# Work required
The output is the lines below from the one with "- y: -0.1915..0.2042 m" through the one with "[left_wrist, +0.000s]", both included, printed exactly and with no other line.

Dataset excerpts
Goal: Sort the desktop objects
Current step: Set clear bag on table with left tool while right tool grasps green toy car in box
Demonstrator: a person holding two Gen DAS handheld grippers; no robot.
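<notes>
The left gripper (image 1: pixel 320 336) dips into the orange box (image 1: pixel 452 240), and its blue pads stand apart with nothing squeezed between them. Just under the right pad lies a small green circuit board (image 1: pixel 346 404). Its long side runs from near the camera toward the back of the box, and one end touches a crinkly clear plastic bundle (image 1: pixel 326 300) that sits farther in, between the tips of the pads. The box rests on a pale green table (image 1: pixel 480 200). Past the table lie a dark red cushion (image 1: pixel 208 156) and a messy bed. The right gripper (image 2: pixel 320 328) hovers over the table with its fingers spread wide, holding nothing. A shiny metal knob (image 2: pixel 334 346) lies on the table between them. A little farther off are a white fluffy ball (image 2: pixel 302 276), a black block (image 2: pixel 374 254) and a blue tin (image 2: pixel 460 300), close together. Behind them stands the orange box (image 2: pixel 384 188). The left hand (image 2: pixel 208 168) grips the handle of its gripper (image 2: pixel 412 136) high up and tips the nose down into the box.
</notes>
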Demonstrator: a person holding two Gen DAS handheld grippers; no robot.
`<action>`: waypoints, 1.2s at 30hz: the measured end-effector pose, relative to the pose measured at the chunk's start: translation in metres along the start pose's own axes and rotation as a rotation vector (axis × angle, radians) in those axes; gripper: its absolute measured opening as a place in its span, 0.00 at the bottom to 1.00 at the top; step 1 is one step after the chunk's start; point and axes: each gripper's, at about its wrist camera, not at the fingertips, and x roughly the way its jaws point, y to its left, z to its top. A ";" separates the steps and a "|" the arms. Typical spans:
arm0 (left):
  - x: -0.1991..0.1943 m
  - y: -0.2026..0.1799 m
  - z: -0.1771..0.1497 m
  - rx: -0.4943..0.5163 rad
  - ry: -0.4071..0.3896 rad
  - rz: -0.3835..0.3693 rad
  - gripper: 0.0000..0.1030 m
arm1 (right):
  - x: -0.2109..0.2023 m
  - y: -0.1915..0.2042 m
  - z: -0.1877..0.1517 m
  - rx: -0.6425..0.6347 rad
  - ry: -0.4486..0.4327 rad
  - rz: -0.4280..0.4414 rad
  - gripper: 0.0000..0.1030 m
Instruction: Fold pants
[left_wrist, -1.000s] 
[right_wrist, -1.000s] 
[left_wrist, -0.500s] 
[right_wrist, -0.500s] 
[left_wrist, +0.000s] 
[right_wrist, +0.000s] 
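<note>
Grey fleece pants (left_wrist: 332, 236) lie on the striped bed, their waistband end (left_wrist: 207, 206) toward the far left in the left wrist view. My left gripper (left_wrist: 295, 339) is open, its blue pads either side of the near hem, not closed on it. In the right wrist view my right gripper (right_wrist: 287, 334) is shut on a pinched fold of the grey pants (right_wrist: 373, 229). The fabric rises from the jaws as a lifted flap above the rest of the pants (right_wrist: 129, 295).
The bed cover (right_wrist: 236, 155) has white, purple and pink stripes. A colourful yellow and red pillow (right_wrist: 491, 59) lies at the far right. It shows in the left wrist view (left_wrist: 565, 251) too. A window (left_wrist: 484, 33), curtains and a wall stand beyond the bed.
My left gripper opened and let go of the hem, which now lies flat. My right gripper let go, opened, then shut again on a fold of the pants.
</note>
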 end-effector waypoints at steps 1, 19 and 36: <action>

# Reply
  - y: -0.1915..0.2042 m
  - z: -0.1877..0.1517 m
  - rx: -0.6425..0.6347 rad
  - ry: -0.4486..0.4327 rad
  - rz: -0.4280..0.4414 rad
  - gripper: 0.0000..0.1030 m
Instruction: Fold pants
[left_wrist, -1.000s] 
[right_wrist, -1.000s] 
[left_wrist, -0.500s] 
[right_wrist, -0.500s] 
[left_wrist, +0.000s] 

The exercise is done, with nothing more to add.